Roger Schreiber

Personal information
- Full name: Roger Schreiber
- Date of birth: 21 January 1976 (age 49)
- Height: 1.66 m (5 ft 5 in)
- Position(s): Striker

Youth career
- until 1993: FC Basel

Senior career*
- Years: Team / Apps / (Gls)
- 1993–1996: FC Basel / 4 / (0)
- 1996–1998: SV Muttenz
- 1998: FC Concordia Basel
- 1999: FC Baden / 9 / (1)
- 1999–2001: SV Muttenz
- 2001–2002: FC Concordia Basel / 19 / (3)
- 2002–2003: FC Gelterkinden

Managerial career
- 2008–2017: FC Gelterkinden (youth)
- 2017–2018: FC Gelterkinden (assistant)
- 2018–2020: FC Gelterkinden

= Roger Schreiber =

Swiss footballer (born 1976)

Roger Schreiber (born 21 January 1976) is a Swiss former footballer who played in the 1990s and 2000s as striker.

==Football career==
Schreiber played his youth football by FC Basel and advanced to their first team for their 1993–94 season and signed his first professional contract under head-coach Claude Andrey. After playing in three test games Schreiber played his domestic league debut for the club in the away game on 14 August 1993 as Basel won 3–0 against SR Delémont. During that season his teammates were the likes of Swiss international goalkeeper Stefan Huber, defenders Massimo Ceccaroni, Marco Walker and Samir Tabakovic, the midfielders Mario Cantaluppi, Martin Jeitziner, Admir Smajić and Ørjan Berg and the Swiss international strikers Dario Zuffi and Philippe Hertig. Together they won the promotion/relegation group and became Nationalliga B champions and thus won promotion to the top flight of Swiss football. This after six seasons in the second tier.

Following the promotion season he stayed with the club for another two seasons before he moved on. During his time with the club, Schreiber played a total of 14 games for Basel without scoring a goal. Four of these games were in the Nationalliga B and Nationalliga A, one was in the UEFA Intertoto Cup and nine were friendly games.

Following his time with Basel, Schreiber moved on and played two seasons for local amateur club SV Muttenz. He then played six months for local club FC Concordia Basel before he played six months for FC Baden. With Baden he made nine appearances in the Nationalliga B, scoring one goal.
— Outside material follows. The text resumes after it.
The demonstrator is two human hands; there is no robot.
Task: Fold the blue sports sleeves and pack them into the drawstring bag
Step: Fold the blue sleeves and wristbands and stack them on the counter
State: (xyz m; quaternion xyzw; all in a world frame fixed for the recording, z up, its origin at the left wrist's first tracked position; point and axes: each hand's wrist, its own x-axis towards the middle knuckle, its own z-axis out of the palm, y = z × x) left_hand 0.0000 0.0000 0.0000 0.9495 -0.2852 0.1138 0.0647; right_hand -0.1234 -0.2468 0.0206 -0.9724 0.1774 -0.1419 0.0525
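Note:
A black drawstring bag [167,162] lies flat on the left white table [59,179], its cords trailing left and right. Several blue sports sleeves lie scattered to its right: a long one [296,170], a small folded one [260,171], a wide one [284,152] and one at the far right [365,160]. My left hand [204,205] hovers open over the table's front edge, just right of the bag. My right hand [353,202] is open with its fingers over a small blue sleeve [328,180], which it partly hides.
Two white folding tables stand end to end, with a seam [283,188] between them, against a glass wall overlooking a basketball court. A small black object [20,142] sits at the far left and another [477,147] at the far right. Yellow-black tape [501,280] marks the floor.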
He then returned to Muttenz for another two seasons. For the season 2001–02 Schreiber transferred to FC Concordia Basel. He played as regular in their team and had teammates such as Arjan Peço and Marco Streller. Schreiber played 19 games, scoring three goals, one on 28 July against SR Delémont and two on 31 August against Kriens. Despite a mediocre first stage of the season, in the second stage the team was able to avoid relegation.

Following his season with Concordia, Schreiber decided to reduce his football and moved on to local amateur club FC Gelterkinden. He later became coach.

==Private life==
Roger Schreiber married Denise in 1999 and they have two sons, Kevin born in 2000 and Loris born in 2006. Both sons play football, Kevin plays for Black Stars and Loris plays in the youth system by FC Basel. The family Schreiber live in Gelterkinden. From 2008 Roger Schreiber was coach for local amateur club FC Gelterkinden, first with the youth teams and finally for their first team. He resigned from this job at the end of the season 2019–20.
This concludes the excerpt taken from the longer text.